§ Task statement
Once the images are set aside, output the listing exactly as it stands.

---------- Given information ----------

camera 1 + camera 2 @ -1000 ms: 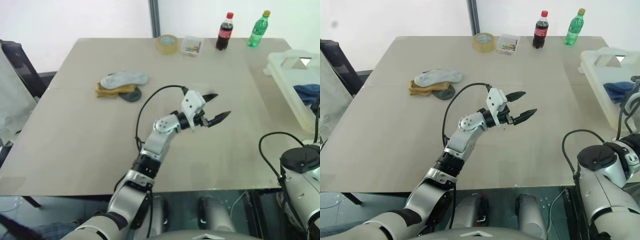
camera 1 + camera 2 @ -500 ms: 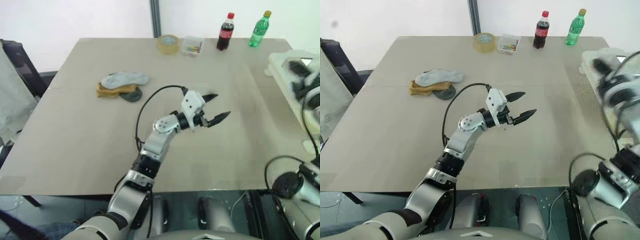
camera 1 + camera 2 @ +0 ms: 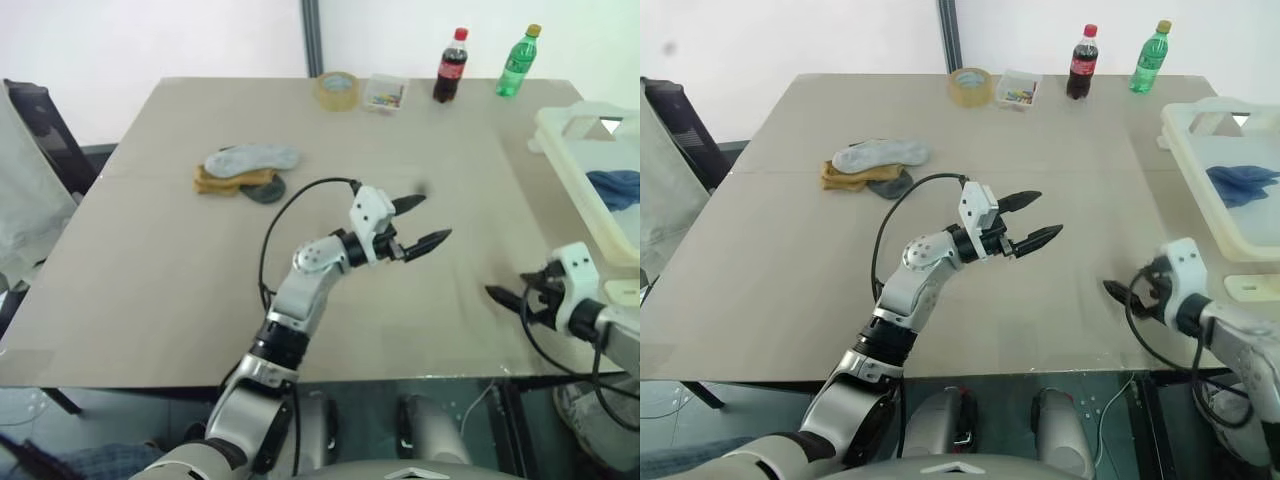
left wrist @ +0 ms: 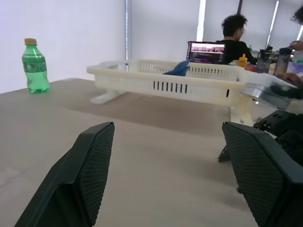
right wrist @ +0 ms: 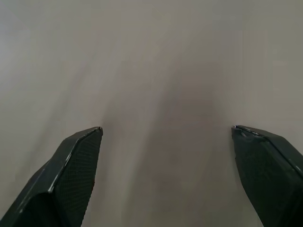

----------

§ Answer below
camera 1 + camera 2 @ -1000 ms: 
camera 1 + camera 2 @ -500 ms: 
camera 1 + camera 2 @ +0 ms: 
left wrist @ +0 ms: 
right wrist @ +0 ms: 

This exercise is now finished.